Python Forum
Access my webpage and download files from Python
Thread Rating:
  • 0 Vote(s) - 0 Average
  • 1
  • 2
  • 3
  • 4
  • 5
Access my webpage and download files from Python
#1
I have a godaddy webpage. I don't use it much. Mainly just for trying things out.

I have managed enough PHP to get files uploaded to my webhost from a webpage. The user just clicks a button to select a file, then clicks the upload button

The PHP to validate the files, pack them in an email and send them seems quite complex. Too much for me! I need to install PHPMailer or Pear on the server and do all kinds of complicated stuff it seems. Python to the rescue!

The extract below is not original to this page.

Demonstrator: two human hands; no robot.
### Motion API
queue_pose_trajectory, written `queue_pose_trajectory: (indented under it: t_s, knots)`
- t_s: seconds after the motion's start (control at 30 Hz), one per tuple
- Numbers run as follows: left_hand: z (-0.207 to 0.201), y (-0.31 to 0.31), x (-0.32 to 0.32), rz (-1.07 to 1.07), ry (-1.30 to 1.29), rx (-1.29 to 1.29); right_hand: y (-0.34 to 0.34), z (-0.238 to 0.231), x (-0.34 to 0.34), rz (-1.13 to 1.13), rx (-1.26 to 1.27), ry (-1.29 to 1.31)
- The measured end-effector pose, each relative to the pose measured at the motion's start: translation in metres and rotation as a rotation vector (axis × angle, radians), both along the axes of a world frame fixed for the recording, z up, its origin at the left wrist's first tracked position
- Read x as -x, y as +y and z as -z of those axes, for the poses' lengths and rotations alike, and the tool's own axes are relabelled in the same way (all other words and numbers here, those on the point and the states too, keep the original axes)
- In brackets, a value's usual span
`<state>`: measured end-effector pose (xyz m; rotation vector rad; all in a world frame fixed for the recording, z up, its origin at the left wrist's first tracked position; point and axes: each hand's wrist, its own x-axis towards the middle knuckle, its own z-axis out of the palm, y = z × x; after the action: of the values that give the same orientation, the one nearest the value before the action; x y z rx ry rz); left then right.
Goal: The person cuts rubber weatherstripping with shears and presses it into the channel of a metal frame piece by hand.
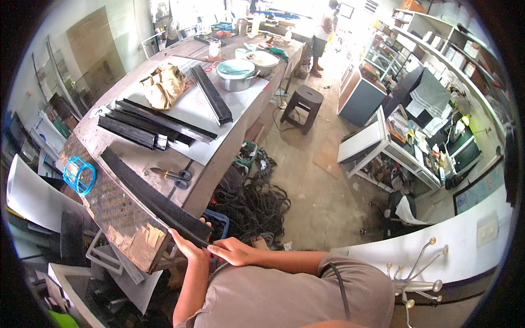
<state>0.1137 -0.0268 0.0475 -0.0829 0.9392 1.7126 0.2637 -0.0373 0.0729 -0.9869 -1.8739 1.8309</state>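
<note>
A long black strip [147, 194] lies slantwise along the near part of the workbench, its close end reaching past the bench edge towards me. My left hand [190, 245] is wrapped around that end, thumb on one side and fingertips on the other. Right beside it, my right hand [234, 251] pinches the very tip of the strip, fingers together. Scissors [174, 174] with dark handles rest on the bench to the right of the strip. Farther up, several black channel-shaped lengths [158, 121] are stacked, and another black length [212, 95] lies apart near a pot.
A crumpled tan bag [164, 86], a lidded pot [236, 74] and a blue plastic frame [79, 175] sit on the workbench [210, 169]. Tangled black strips [254, 202] heap on the floor beside it. A brown stool [303, 106] and a person [322, 35] stand farther off.
</note>
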Motion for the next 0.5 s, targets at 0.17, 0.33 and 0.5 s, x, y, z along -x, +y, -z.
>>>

I found I can get a file simply like this:

import requests 
file_url = "http://www.mywebpage.com/php/uploads/chineseYearAnimals.txt"
  
# URL of the files to be downloaded is defined as file_url 

r = requests.get(file_url) # create HTTP response object 
  
# send a HTTP request to the server and save 
# the HTTP response in a response object called r 
with open("/home/pedro/Downloads/download1.txt",'wb') as f: 
  
    # Saving received content as a file in 
    # binary format 
  
    # write the contents of the response (r.content) 
    # to a new file in binary mode. 
    f.write(r.content)
    f.close()
Could you please help me modify this?

I want to

1. download all files in the path,
2. save them under whatever name they already have,
3. then delete them on the web server.

On my laptop, when I want to do something with all files in a directory, I use:

Quote:files = os.listdir(path)

and then:

Quote:for file in files:
do tricky stuff
I need the web version of that.
Reply
#2
Have you managed to SSH into your server from the command line?
Once inside the server then is normal to use commands like scp, rm or rsync to do stuff with files and folder.

Pedroski55 Wrote:1. download all files in the path,
-r Recursively copy entire directories
scp -r [email protected]:/path/to/foo /home/user/Desktop/
If Copy to Windows,c is the drive C:\.
scp -r [email protected]:/path/to/foo /c/tmp
Pedroski55 Wrote:3. then delete them on the web server.
rm /path/to/directory/*
This is example of usage on server over SSH,can do stuff like this with Python,
then with project like fabric, Paramiko or ansible.
Reply
#3
No, can't ssh into the webpage. I have 2 passwords.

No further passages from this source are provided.